§ **Instructions for the task**: Transcribe all of the data exactly. Omit the pictures.

§ **Supplied data**:
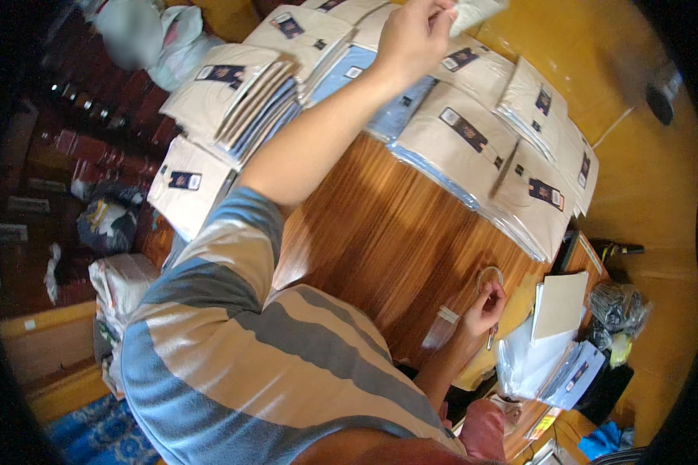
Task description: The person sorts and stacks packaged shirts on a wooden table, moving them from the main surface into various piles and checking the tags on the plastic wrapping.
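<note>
My left hand (pixel 419 35) reaches over the far side of the table with its fingers closed on a pale, flat, sheet-like thing (pixel 479 11), partly cut off by the top edge. Below that arm lie stacks of folded garments in clear bags, such as the beige pack (pixel 454 128) and the blue pack (pixel 341 76), with dark tags. My right hand (pixel 485 308), near the table's right side, has its fingers pinched at a pale clear ring (pixel 489 273) that looks like a tape roll. A small clear plastic piece (pixel 442 329) lies just left of that hand.
More bagged garments (pixel 221 81) form a pile at the left of the wooden table (pixel 349 225). White and blue packs (pixel 551 360) and a beige card (pixel 562 302) sit at the right. Dark crumpled plastic (pixel 616 310) lies beyond them. White bags (pixel 174 46) are at the far left.
</note>
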The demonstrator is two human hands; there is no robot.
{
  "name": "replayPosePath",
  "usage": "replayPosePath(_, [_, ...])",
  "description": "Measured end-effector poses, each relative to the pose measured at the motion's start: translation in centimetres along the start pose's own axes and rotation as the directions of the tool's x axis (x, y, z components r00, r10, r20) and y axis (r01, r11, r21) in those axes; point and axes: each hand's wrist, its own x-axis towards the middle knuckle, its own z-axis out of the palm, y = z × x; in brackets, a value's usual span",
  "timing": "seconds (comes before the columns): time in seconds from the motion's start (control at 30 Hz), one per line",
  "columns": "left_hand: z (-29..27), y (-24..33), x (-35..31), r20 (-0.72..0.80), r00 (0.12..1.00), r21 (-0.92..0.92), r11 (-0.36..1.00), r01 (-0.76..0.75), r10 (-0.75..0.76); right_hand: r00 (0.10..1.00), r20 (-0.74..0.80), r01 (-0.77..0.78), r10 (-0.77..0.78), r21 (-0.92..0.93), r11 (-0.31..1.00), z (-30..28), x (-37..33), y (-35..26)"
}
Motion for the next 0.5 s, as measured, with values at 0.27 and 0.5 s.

§ **Solution to this task**:
Task description: The person sorts and stacks packaged shirts on a wooden table, moving them from the main surface into various piles and checking the tags on the plastic wrapping.
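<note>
My left hand (pixel 419 35) reaches over the far side of the table with its fingers closed on a pale, flat, sheet-like thing (pixel 479 11), partly cut off by the top edge. Below that arm lie stacks of folded garments in clear bags, such as the beige pack (pixel 454 128) and the blue pack (pixel 341 76), with dark tags. My right hand (pixel 485 308), near the table's right side, has its fingers pinched at a pale clear ring (pixel 489 273) that looks like a tape roll. A small clear plastic piece (pixel 442 329) lies just left of that hand.
More bagged garments (pixel 221 81) form a pile at the left of the wooden table (pixel 349 225). White and blue packs (pixel 551 360) and a beige card (pixel 562 302) sit at the right. Dark crumpled plastic (pixel 616 310) lies beyond them. White bags (pixel 174 46) are at the far left.
</note>
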The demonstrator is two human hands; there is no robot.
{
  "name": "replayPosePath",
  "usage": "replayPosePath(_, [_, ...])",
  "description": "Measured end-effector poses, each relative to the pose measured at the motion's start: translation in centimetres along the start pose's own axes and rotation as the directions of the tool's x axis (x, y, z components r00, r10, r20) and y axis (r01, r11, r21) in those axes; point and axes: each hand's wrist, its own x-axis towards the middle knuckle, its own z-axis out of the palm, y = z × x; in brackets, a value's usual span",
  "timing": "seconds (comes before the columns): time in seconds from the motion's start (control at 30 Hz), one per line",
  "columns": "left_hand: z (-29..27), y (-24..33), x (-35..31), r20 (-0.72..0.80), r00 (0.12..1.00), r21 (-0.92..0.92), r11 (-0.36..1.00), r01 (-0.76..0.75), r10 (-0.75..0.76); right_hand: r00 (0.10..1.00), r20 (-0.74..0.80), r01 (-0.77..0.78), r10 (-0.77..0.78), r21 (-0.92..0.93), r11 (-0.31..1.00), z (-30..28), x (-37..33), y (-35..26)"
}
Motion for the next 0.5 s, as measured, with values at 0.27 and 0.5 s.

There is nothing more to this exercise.